Gopalakrishnan, Subramaniam, Srinivas, Vadlamudi, Kumar, Are Ashok, Umakanth, Akula V., Addepally, Uma, Rao, Pinnamaneni Srinivasa
Sugar tech 2020 v.22 no.1 pp. 143-156
Aspergillus awamori, Bacillus subtilis, Myceliophthora thermophila, Sorghum (Poaceae), bagasse, carboxylic ester hydrolases, cellulolytic microorganisms, composting, composts, endo-1,4-beta-glucanase, greenhouse production, growth promotion, indole acetic acid, leaf area, leaf mass, panicles, phosphorus, plant growth, plant height, seed weight, siderophores, sowing, sweet sorghum
The present study was carried out to optimize a protocol to rapidly decompose sweet sorghum bagasse and to evaluate the bagasse compost for plant growth promotion (PGP) in sweet sorghum.
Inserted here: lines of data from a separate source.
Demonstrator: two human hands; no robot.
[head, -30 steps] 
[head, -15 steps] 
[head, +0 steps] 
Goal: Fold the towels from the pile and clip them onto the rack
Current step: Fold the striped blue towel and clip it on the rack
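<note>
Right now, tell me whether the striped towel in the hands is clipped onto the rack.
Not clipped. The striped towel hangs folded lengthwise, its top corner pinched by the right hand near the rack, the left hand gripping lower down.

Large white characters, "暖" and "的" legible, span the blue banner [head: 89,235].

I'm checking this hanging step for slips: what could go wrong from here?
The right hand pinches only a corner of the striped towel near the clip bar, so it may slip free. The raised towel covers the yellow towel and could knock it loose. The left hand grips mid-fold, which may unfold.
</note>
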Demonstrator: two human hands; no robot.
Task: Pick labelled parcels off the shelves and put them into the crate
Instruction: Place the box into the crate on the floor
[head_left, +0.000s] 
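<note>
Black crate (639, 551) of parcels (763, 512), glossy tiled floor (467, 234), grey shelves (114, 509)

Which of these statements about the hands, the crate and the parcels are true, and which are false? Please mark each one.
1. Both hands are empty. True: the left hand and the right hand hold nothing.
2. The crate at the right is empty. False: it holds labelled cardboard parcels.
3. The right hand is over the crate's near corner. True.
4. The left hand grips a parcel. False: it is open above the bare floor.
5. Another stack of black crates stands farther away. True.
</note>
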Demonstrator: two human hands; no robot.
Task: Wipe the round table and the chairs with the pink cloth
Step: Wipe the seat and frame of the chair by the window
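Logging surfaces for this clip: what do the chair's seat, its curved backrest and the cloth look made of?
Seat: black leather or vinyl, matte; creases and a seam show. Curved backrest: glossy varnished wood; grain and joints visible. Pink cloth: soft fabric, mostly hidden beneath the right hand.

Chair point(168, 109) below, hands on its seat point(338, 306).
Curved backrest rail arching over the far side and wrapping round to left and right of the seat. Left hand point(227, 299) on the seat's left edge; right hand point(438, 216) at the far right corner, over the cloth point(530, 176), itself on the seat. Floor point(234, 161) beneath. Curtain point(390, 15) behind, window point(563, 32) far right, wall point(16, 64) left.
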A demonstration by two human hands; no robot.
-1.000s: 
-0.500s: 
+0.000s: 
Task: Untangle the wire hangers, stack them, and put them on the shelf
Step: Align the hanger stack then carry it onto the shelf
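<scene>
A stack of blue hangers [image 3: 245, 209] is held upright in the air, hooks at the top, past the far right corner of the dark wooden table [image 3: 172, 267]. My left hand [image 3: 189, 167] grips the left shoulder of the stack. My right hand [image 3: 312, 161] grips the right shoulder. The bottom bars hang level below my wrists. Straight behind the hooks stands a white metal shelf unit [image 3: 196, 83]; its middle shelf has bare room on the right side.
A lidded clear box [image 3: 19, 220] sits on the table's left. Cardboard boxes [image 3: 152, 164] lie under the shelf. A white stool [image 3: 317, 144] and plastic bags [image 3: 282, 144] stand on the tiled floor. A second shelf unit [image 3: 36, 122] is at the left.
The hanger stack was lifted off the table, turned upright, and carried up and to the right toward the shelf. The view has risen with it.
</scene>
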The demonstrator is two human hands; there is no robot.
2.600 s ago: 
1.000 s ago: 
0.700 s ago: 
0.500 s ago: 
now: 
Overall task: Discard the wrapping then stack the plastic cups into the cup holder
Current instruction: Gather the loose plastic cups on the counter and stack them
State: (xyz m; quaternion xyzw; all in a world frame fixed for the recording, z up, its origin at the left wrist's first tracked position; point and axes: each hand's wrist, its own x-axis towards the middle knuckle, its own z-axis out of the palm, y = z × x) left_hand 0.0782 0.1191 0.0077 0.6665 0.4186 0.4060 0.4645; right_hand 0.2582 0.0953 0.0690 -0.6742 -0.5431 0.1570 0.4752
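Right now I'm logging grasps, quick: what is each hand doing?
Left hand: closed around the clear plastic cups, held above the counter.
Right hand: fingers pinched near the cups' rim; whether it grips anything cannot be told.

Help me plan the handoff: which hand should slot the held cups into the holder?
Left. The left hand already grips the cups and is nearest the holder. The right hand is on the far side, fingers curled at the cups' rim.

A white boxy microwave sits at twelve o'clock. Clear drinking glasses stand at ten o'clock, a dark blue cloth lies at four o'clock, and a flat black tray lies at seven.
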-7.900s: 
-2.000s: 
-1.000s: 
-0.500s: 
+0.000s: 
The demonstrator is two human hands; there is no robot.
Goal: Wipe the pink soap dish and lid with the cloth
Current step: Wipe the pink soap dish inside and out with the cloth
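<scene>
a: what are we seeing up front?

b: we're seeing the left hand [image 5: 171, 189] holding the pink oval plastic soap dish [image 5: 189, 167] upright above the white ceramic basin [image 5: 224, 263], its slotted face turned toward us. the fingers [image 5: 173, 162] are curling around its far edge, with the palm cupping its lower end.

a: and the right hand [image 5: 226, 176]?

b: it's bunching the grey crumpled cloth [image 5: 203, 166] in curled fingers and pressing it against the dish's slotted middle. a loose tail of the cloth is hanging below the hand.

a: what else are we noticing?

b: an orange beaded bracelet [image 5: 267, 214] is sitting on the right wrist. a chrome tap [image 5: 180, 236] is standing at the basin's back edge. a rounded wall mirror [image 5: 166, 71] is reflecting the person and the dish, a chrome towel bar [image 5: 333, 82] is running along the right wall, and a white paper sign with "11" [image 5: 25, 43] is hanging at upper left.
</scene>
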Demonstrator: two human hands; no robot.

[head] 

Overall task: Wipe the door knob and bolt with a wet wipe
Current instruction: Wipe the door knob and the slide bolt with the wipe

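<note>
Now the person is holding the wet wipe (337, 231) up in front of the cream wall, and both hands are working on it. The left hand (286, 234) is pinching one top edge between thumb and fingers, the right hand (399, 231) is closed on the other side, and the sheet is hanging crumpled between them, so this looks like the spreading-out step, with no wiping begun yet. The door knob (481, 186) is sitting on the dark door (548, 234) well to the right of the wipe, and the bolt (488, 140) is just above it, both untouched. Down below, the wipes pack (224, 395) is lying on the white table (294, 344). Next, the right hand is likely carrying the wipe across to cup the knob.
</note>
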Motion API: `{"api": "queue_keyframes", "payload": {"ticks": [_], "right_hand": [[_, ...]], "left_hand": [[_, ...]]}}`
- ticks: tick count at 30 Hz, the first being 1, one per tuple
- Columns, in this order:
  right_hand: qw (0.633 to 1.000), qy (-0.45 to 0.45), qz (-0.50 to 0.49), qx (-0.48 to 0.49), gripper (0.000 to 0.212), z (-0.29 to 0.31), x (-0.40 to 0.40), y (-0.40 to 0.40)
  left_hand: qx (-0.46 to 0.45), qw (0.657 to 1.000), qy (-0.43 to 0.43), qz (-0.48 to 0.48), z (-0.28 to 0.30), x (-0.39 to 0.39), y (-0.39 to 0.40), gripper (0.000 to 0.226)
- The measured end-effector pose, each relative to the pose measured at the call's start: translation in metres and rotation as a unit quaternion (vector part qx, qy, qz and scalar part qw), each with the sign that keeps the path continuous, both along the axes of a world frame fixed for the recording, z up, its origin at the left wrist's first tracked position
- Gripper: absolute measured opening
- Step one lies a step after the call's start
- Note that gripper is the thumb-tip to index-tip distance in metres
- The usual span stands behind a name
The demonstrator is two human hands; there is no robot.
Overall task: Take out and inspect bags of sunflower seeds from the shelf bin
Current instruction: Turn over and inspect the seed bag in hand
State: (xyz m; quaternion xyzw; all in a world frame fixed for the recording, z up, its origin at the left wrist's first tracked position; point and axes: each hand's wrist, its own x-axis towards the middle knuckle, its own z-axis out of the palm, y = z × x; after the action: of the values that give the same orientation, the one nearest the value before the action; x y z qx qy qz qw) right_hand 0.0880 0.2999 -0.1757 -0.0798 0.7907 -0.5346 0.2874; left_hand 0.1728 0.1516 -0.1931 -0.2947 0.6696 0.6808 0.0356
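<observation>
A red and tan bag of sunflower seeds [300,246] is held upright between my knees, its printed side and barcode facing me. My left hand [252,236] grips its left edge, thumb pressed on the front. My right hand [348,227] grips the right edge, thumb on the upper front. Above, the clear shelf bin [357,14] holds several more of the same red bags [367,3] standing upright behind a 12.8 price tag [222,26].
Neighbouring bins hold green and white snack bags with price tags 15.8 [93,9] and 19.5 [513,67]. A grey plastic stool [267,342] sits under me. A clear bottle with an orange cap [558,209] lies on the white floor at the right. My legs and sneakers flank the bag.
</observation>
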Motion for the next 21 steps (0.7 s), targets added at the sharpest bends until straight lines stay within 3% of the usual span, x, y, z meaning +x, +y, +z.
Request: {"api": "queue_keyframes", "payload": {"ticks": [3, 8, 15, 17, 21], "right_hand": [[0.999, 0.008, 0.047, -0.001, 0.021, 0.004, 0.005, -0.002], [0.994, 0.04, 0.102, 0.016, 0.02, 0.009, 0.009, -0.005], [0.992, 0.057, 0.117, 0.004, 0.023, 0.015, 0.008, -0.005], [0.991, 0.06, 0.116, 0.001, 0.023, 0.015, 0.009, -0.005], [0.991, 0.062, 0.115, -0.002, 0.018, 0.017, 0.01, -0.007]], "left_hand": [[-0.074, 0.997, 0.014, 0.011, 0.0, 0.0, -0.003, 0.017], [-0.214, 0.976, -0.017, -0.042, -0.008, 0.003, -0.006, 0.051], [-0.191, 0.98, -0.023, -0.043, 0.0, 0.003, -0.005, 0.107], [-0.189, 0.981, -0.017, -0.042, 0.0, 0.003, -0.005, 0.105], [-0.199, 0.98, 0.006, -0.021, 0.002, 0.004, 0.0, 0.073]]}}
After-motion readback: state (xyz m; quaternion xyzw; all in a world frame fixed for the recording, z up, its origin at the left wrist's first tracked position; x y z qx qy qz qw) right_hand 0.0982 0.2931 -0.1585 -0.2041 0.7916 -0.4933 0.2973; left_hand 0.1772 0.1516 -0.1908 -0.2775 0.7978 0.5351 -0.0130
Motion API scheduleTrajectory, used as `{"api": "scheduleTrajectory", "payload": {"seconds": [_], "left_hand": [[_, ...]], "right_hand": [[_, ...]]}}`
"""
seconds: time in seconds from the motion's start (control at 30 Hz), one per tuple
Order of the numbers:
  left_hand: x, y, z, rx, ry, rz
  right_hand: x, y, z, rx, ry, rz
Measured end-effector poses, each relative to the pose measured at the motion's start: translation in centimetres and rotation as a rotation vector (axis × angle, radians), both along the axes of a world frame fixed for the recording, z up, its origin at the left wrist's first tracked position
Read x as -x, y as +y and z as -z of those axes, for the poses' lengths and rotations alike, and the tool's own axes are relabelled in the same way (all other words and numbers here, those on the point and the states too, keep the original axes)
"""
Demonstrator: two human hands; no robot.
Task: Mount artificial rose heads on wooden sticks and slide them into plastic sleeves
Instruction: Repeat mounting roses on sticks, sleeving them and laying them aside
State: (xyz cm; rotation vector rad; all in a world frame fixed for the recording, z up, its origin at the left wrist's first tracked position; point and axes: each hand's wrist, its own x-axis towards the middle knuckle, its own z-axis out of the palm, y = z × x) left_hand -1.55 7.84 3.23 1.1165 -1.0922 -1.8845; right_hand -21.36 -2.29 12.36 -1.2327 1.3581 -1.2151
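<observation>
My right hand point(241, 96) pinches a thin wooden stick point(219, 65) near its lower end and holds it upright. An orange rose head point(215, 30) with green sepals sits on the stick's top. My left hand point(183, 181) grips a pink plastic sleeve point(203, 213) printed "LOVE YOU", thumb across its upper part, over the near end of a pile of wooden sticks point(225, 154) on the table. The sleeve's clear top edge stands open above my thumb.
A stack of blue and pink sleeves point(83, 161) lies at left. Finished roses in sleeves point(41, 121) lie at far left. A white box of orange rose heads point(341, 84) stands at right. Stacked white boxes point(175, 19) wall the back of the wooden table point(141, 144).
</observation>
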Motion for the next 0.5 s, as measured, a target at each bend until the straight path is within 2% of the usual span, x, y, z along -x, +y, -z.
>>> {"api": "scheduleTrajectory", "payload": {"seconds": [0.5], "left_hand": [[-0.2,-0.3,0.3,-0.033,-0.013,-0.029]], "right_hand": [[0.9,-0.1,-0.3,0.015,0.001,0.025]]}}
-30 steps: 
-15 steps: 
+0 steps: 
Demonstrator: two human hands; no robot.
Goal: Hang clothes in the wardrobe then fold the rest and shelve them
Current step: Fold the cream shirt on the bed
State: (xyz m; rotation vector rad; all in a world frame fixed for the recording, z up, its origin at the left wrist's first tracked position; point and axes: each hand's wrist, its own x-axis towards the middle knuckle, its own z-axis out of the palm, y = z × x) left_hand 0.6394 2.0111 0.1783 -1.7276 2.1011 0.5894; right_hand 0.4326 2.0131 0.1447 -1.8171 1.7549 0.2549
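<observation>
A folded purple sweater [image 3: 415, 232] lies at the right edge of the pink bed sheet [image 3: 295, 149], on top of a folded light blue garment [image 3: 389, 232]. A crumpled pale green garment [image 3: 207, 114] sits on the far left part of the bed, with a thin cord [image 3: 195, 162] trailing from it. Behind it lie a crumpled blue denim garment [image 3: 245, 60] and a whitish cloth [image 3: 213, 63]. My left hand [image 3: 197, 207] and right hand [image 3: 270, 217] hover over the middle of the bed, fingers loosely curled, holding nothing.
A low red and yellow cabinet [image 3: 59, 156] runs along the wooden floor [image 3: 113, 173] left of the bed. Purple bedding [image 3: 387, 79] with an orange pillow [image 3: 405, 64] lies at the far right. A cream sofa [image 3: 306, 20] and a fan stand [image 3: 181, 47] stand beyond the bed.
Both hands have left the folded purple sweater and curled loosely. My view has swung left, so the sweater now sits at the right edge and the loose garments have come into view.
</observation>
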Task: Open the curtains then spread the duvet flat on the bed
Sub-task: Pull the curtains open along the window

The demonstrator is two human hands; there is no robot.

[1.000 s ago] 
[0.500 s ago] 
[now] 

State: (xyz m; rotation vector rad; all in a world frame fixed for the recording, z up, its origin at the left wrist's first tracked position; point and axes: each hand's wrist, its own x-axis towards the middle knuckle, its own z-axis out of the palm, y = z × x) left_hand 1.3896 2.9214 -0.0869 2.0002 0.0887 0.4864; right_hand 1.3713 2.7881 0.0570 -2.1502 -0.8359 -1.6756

A total of ten cellulose-degrading microbes were screened for decomposing sweet sorghum bagasse, of which three (Myceliophthora thermophila ATCC 48104, Aspergillus awamori and Bacillus subtilis ATCC 6633) decomposed bagasse efficiently in 60 days. When these potential microbes were characterized for their in vitro PGP traits, all were found to produce indole acetic acid, cellulase, lipase (except M. thermophila) and siderophore (only A. awamori) and solubilize phosphorous (except M. thermophila). The bagasse compost prepared with the three microbes was evaluated for PGP on sweet sorghum under greenhouse conditions. The results showed that the bagasse compost prepared with potential microbes significantly and consistently enhanced PGP traits including the plant height (37–44%), leaf weight (63–81%), shoot weight (38–66%), root weight (87–89%), leaf area (75–83%) and root length (37–48%) at 35 days after sowing (DAS); shoot weight (40–58%) and root weight (24–38%) at 70 DAS; and shoot weight (30–46%), panicle weight (40–51%), seed number (20–62%) and seed weight (37–65%) at harvest over the bagasse compost prepared without microbes. Among the three potential strains, A. awamori and M. thermophila significantly and consistently enhanced all the PGP traits compared to B. subtilis. It is concluded that sweet sorghum bagasse can be decomposed rapidly and the bagasse compost prepared with microbes can be successfully used for PGP in sweet sorghum.